Percebo que gosto mais do ato da escrita do que necessariamente da crítica. Sinto necessidade e prazer em escrever sobre alguns trabalhos, pensar a partir deles, abrir espaços de conversa, esticar suas durações para além do momento efêmero da apresentação. Há obras que mobilizam meu pensamento, criam desassossegos e cavam conversas. A crítica é uma vontade de fala (a partir do contato com uma obra), e também precisa ser vontade de escuta. Há uma tensão produtiva e colaborativa entre a cena e a crítica: a cada momento quem convida quem a se rever? Quem se adianta numa discussão temática ou numa proposição estética? Quem de algum jeito provoca, estimula, força o pensamento? Não se trata apenas de um jogo de poder, mas de uma possibilidade de se desenvolver, de aprender, de se perder lugares cômodos e fixos. Não abandonar a postura provocativa, mas se livrar do dogma e dos modelos pré-estabelecidos. Reconheço que muitas vezes me repito em minhas análises de trabalhos, permaneço no confortável, escrevo a partir do que gosto e conheço.
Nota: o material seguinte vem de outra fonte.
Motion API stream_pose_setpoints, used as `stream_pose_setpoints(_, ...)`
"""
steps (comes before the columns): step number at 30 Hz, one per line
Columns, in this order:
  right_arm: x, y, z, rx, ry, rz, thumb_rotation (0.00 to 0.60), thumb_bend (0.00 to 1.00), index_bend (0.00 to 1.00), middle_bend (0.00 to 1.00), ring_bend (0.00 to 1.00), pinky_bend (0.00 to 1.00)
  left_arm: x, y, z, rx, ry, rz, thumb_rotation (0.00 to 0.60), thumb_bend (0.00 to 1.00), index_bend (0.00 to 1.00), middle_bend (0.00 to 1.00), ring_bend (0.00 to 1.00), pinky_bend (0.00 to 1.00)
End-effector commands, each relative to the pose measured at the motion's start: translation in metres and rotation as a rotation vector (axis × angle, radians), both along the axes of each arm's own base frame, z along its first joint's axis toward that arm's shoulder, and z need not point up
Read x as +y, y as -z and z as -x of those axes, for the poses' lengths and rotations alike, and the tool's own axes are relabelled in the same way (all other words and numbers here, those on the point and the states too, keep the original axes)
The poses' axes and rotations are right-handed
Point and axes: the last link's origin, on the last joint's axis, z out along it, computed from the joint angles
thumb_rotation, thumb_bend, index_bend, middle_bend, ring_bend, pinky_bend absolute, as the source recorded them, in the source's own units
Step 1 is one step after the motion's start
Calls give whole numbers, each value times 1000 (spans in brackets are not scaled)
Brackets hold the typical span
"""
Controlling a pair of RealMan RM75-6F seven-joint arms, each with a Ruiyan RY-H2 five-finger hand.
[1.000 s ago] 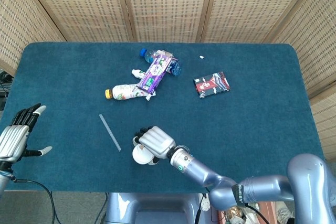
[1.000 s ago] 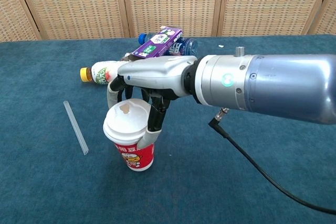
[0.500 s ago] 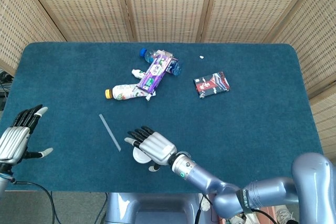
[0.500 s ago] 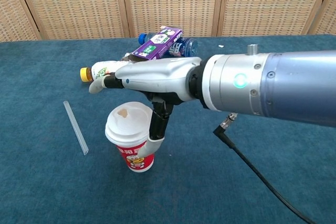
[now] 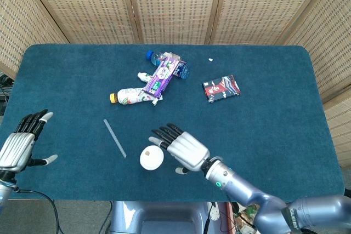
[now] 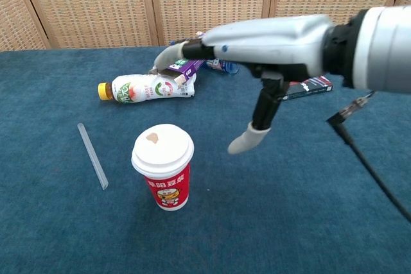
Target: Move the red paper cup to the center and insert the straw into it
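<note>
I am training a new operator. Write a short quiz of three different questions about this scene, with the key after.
1. True or false: the right hand holds the cup.
2. Which lies nearer the cup: (a) the straw or (b) the red packet?
3. Fill in: the cup's lid is ___ in colour.

Key: 1. False; the hand is beside the cup, fingers spread, holding nothing. 2. a. 3. white.
</note>
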Motion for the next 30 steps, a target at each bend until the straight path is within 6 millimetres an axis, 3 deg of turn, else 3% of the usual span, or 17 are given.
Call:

Como sustentar, na crítica, a dimensão desejante? Como arriscar a palavra? Como criar deslocamentos e outros modos de se pensar arte? Como não impor uma interpretação, mas propor uma inquietação, garantindo assim uma multiplicidade de perspectivas? Como produzir um texto que navegue por um rio de interrogações? A função da crítica seria a de iluminar os sentidos de uma obra ou de complexificar suas possibilidades de recepção? Penso a crítica como interlocução, porosidade, relação, encontro e desencontro, uma aprendizagem permanente.
Busco a crítica como mediação, pesquisa, voz e escrita coletiva no mundo. Corpo implicado através de leituras divergentes e apresentação de argumentos que não se excluem, mas somam, tudo isso é bom para nossa saúde cênica e cívica. O singular no plural. O que pode o dissenso hoje?
Diferente dos que anunciam a morte da crítica ou sua falência, penso mais em reinvenção e fabulação (como afirmam os artistas, curadores e críticos mineiros Soraya Martins e Anderson Feliciano), desvios permanentes, novos horizontes de atuação. O que pode ter desmoronado é um tipo de crítica autoritária, hierárquica, polemista e personalista. Como manter a autoridade e exercitar a alteridade? O que me interessa é a pluralidade de escritas e vozes. Assim, quanto mais críticos atuarem, mais leituras de cena surgirão e o debate estará sempre se fazendo, uma pergunta chamando outra e cena e crítica em estado de turbulência e instabilidade.
O que me interessa é continuar aprendendo, persistindo, seguir movido e movente mesmo sem saber como fazer, recomeçar sempre… Uma conversa infinita.